In terms of speeds, 5G is a major step up from 4G. While 4G speeds can vary depending on location and time of day, 5G offers a consistent high-speed connection that is up to 10 times faster than 4G. This means that downloading movies, music and files will be much quicker on 5G, and streaming services such as Netflix and Spotify will be able to run without buffering.
5G also has much lower latency than 4G, which means that there is virtually no lag when streaming video or gaming online. This is a huge benefit for gamers in particular, who will no longer have to deal with the frustration of their games lagging or freezing.
In terms of coverage, 5G is still in its early stages in the UK. While major cities are well-covered, rural areas are still lagging behind. This is something that is likely to improve over time, as more 5G masts are installed.

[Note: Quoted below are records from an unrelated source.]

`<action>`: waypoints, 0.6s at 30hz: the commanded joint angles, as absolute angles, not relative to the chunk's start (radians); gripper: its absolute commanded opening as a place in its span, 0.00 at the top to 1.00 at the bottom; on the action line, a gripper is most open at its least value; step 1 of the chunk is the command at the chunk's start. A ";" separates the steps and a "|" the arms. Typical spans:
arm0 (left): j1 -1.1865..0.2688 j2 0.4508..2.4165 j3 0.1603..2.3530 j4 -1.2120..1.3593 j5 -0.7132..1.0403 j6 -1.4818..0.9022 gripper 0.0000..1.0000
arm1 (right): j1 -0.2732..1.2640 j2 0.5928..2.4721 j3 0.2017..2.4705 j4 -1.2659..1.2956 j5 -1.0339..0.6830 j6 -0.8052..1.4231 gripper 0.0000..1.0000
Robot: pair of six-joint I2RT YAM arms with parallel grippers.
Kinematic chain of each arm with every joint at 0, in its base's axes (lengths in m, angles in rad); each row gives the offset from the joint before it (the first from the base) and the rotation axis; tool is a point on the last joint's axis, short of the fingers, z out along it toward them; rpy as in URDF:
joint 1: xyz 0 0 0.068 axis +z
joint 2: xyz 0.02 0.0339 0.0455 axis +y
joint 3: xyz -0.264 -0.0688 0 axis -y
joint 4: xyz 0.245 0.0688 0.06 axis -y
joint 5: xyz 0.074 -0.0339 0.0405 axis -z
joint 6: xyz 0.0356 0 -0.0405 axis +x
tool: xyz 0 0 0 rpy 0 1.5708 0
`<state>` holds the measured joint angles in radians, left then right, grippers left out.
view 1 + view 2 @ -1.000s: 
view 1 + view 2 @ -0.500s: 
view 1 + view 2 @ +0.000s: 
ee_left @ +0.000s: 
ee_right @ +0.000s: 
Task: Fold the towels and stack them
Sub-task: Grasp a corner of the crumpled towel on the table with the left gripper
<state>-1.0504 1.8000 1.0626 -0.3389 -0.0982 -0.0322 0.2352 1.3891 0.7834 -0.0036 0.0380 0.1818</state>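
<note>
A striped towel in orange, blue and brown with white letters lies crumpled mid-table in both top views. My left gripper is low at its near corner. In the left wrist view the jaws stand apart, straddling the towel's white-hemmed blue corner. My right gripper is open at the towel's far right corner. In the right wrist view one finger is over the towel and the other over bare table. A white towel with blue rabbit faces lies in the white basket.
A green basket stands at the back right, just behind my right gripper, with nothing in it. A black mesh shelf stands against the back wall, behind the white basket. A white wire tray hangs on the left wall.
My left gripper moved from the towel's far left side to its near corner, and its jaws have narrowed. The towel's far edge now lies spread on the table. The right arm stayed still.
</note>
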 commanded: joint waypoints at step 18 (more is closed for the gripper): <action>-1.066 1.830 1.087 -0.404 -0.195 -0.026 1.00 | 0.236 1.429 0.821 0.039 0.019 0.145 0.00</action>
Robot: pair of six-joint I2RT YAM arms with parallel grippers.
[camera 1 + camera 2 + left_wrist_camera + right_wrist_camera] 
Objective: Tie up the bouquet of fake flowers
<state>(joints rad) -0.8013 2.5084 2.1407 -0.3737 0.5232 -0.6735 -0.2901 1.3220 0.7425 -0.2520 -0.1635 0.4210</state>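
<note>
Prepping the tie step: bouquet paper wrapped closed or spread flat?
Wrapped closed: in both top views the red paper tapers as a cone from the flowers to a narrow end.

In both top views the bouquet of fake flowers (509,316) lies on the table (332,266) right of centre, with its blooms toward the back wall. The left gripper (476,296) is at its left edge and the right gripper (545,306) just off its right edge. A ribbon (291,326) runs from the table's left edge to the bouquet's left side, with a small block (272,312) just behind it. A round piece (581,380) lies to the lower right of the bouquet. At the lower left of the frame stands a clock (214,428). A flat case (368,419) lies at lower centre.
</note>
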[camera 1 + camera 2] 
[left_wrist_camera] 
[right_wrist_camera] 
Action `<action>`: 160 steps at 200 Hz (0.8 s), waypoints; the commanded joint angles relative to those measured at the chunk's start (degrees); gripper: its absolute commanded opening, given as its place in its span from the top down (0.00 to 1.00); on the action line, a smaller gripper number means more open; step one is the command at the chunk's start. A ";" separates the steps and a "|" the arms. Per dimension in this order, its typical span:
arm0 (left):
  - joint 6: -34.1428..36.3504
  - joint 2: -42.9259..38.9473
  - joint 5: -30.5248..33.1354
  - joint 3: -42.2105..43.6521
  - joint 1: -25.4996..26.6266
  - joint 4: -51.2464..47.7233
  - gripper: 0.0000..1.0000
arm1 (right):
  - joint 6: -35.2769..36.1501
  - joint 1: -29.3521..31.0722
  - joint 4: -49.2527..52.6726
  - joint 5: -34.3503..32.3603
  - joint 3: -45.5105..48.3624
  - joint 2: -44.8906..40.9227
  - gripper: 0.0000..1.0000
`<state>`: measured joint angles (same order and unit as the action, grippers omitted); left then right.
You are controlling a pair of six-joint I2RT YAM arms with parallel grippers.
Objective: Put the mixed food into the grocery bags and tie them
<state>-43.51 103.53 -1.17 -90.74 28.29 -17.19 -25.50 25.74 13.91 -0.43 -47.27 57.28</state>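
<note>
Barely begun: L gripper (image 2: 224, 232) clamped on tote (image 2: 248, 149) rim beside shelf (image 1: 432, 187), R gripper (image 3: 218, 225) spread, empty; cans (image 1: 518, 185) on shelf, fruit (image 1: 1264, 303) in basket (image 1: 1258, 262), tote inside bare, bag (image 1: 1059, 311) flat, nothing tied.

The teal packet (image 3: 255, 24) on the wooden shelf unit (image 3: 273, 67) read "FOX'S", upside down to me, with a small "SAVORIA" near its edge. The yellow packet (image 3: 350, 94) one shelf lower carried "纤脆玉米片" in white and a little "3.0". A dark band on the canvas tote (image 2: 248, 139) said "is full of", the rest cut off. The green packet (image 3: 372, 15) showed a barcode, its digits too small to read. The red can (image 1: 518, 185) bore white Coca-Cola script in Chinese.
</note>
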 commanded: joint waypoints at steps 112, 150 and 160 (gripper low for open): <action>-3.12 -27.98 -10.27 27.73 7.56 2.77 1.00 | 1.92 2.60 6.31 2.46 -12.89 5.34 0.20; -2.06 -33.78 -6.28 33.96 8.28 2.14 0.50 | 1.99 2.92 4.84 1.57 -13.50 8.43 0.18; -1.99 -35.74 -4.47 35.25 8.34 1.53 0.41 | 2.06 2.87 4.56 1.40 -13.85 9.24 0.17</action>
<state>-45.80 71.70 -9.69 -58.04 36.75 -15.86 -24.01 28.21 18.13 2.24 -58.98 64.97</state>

One of the big selling points of 5G is its potential for future applications. While 4G is mainly used for data and voice calls, 5G can be used for a whole range of new applications such as connected cars, smart homes and virtual reality. This means that 5G could potentially revolutionise the way we live and work in the future.
Overall, 5G is a major step up from 4G in terms of speed, latency and potential applications. However, coverage is still patchy in parts of the UK, and the full benefits of 5G are yet to be realised.